Reporting to the Vice President of Quality and Regulatory Affairs, the Director of GMP Quality Assurance will direct and provide leadership for all CMC activities of the Quality Assurance Department. This is a leadership/management position responsible for overseeing the GMP components of the Berg Quality Management System (QA review and approval, compliance activities, product release activities, quality systems, document control, and developing the strategy and policies of the GMP QA department). The position will provide quality oversight of Berg’s innovative investigational drug products for clinical sites per applicable cGMP, FDA, and other regulatory agency standards. Berg seeks an adaptable, disciplined, and dependable individual with both clinical and commercial experience.
The Director of GMP Quality Assurance will manage personnel, equipment and resources to support department objectives. Duties will include:
Serve as resident cGMP QA expert in support of CMC activities
Working with Berg Regulatory Affairs establish regulatory compliance strategies based on industry trends and regulatory compliance citations
Ensure products manufactured are in compliance with regulatory expectations and in alignment with all regulatory submissions
Perform Release activities for clinical trial material
Support change management, CAPA, deviations, and investigation programs
Support the manufacturing department on new products, changes to products, processes, and services to achieve a consistent approach to quality utilizing ICH Quality-by-Design (QbD).
Support effective and efficient continuous quality and cost improvement efforts utilizing QbD and development of design control strategy.
Hire, train and develop QA and QC staff and conduct performance evaluations to assure highly effective, team-oriented contributors to the Company’s success
Develop and support departmental strategic goals to assure the highest quality standards and regulatory compliance
Performing other duties as may be required or necessary
Requires a BS or BA in a scientific or related field from a four-year college or university with ten (10) or more years of biotech/pharma industry experience, including QA and/or Regulatory Affairs
Experience in a pharmaceutical manufacturing environment; excellent knowledge of cGMP, ICH, ISO, USP and global compendial regulations and guidance's, particularly as related to analytical method development and validation
Contract Manufacturing Organization(CMO) or Contract Development Manufacturing Organization (CDMO) experience desirable
Excellent verbal and written communication skills, experience with scientific technical writing including authoring and revising SOP's or technical reports
Ability to assign resources according to project priority and complete tasks by the assigned timeline
Proficient in Microsoft-based computer software programs: Word, Excel, Project, Powerpoint, Visio, and Google applications such as Mail and Drive.
Effective team builder with demonstrated abilities to lead and motivate all levels of personnel
Problem Solving - Looks beyond the obvious and doesn't stop at the first answers
Uses rigorous logic and methods to solve difficult problems with effective solutions
Extensive auditing experience
Strong analytical and problem solving skills
Effective writing and verbal communication skills
Able to work flexible schedules to complete assigned department tasks
BERG is a Boston-based biopharma company focused on taking a bold “back to biology” approach to therapeutic discovery using its unique AI-based Interrogative Biology® platform.

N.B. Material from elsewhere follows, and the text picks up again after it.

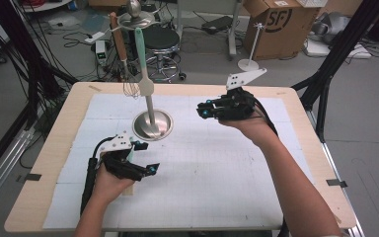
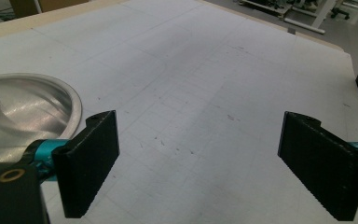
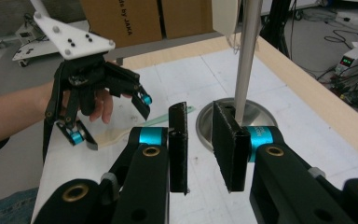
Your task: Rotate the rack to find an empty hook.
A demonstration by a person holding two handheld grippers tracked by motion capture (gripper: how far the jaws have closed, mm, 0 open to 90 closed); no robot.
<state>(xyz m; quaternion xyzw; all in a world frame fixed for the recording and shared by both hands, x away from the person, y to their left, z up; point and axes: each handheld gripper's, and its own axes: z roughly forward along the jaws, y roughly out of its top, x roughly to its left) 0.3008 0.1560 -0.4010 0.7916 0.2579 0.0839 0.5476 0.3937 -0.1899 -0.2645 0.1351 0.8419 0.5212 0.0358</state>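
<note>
While the right tongs (image 3: 199, 149) hang above the white-covered worktop (image 1: 217, 163) with their black jaws drawn to a narrow, empty gap, the left tongs (image 2: 198, 163) rest low over the cloth, jaws spread wide around nothing. Just beside the left tongs lies a spatula with a pale green handle and cream blade (image 3: 126, 133). Beyond it stands a shiny round metal stand base (image 1: 151, 124) whose pole carries a mint-handled spatula (image 1: 143, 64) and a wooden-handled whisk (image 1: 123, 54).
</note>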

This platform combines patient biology and artificial intelligence-based analytics to engage the differences between healthy and disease environments. The patient’s own biology drives the platform’s results and guides us in... the discovery and development of drugs, diagnostics and healthcare applications. Our platform utilizes patient population health data to bring actionable Patient IntelligenceTM to precision medicine applications. This means faster discovery and development of treatments, more effective precision treatments for individuals as well as a reduction in costs to our healthcare systems.